Audio Transcript:

Marco Werman: Charmaine Claymore is from the Philippines. She is a jazz singer and now lives in Los Angeles. Charmaine we’ve had you on the program before but you were talking then about how the Philippines is embedded in your music. Now you're connected to something very sad, very unpleasant. How’s this all affecting you personally?

Charmaine Claymore: Marco, it’s devastating what’s happening in the Philippines right now. And it’s hard for me to sleep at night in my comfortable bed where I can turn on the air conditioning and control the heater when my Cupabayen or brothers and sisters have nowhere to sleep or they can’t find their family. It’s heartbreaking to me and I just, I’m really grateful for my life but you know, it’s heartbreaking, Marco.

Werman: Do you have family or friends who live in the affected areas?

Claymore: I have close family friends who are there and some of our relatives already went home to make sure that they are found. Some people are missing in the remote areas. My immediate family are more north of Tacloban and you know Boll and Sibuer, the typhoon occurred.

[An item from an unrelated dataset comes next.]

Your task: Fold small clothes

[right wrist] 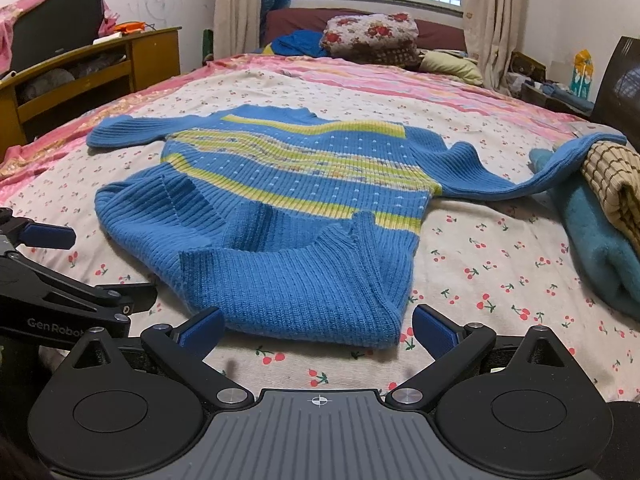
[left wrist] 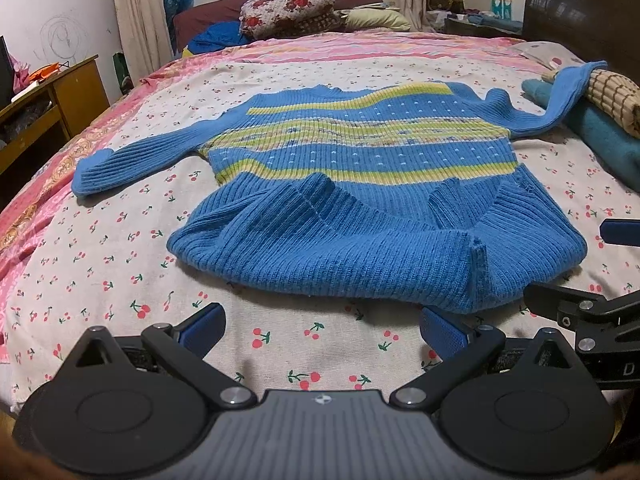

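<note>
A small blue knitted sweater (left wrist: 352, 152) with yellow-green stripes lies flat on the bed, sleeves spread to both sides; it also shows in the right wrist view (right wrist: 280, 200). Its near hem is folded up over the body in a thick band (left wrist: 360, 252). The right sleeve (left wrist: 552, 104) drapes onto a pile of clothes. My left gripper (left wrist: 322, 330) is open and empty, just short of the folded hem. My right gripper (right wrist: 318, 330) is open and empty, its fingers on either side of the hem's near edge. The right gripper shows in the left view's right edge (left wrist: 592, 300).
The bed sheet (left wrist: 120, 264) has a cherry print. A folded teal towel (right wrist: 600, 240) and a checked cloth (right wrist: 616, 180) lie at the right. Folded quilts and pillows (left wrist: 288, 8) are at the far end. A wooden cabinet (right wrist: 100, 68) stands left of the bed.
</note>
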Available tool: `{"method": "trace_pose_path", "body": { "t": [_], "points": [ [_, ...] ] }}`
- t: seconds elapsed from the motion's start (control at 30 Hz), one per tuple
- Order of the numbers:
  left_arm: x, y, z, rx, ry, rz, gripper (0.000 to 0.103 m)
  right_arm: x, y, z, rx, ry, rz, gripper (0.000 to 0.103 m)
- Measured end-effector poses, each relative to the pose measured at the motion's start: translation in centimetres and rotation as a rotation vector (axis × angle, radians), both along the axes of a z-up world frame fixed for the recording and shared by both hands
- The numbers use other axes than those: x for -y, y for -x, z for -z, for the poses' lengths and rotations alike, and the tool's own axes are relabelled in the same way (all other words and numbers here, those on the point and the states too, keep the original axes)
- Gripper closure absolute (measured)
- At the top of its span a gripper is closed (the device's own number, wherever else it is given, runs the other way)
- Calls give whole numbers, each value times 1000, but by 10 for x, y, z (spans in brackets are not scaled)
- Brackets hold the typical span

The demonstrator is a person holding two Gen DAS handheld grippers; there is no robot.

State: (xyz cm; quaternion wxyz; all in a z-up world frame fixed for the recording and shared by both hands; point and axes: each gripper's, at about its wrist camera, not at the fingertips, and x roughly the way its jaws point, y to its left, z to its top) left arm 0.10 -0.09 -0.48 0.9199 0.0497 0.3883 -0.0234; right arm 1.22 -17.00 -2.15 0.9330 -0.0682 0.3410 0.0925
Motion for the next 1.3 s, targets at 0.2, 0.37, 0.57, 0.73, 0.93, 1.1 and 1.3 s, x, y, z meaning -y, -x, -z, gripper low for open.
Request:
{"method": "trace_pose_path", "body": {
  "t": [0.2, 0.37, 0.57, 0.73, 0.93, 1.1, 1.3],
  "points": [
    [0, 0, 0, -1, 0, 0, 0, 0, 0, 0, 0, 1, 1, 3],
    [0, 0, 1, -1, -1, 0, 0, -1, 0, 0, 0, 2, 1, 3],
    [1, 0, 2, -4, -1, 1, 0, -1, 0, 1, 0, 3, -2, 3],
    [1, 0, 2, -4, -1, 1, 0, -2, 0, 1, 0, 3, -1, 4],
    [1, 0, 3, -10, -1, 7, 0, -3, 0, 2, 0, 6, -4, 5],
    [0, -1, 4, -19, 3, 6, 0, -3, 0, 2, -2, 10, -11, 6],
    [-1, -2, 5, -30, 2, 6, 0, -4, 0, 3, -4, 12, -15, 7]
  ]
}}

Werman: How are they doing?

Claymore: My family are doing well. You know, we get this every year so we’re used to a typhoon but this one is just, it was unexpected, how hard it was and you know and as you know it’s the hardest typhoon we’ve had in history. There’s a sense of oh we can recover for this but then there’s a sense of desperation that it’s going to take longer than usual.

Werman: You were talking about you lying in your comfortable bed and how tough it is to process all this. Is it tough because you have lived through typhoons and know what this kind of devastation can mean or is it just tough because you're so far from home?

Claymore: It’s difficult to accept the fact that so many people are homeless. It’s, I guess it’s an emotion cord that I have for my people. I just feel for them, for their loss and their sorrow.

Werman: Charmaine, you’ve been pretty adamant on Facebook since the weekend that people who want to donate to the relief effort be cautious before giving. Why is this an important message for you to get across?

Claymore: Because people, the victims of the typhoon need the funding and our government is corrupt. We have so many corruption there.

Werman: The Filipino government?

Claymore: Yes, and I just want to make sure that the funds go directly to where it’s needed and it doesn’t get diluted.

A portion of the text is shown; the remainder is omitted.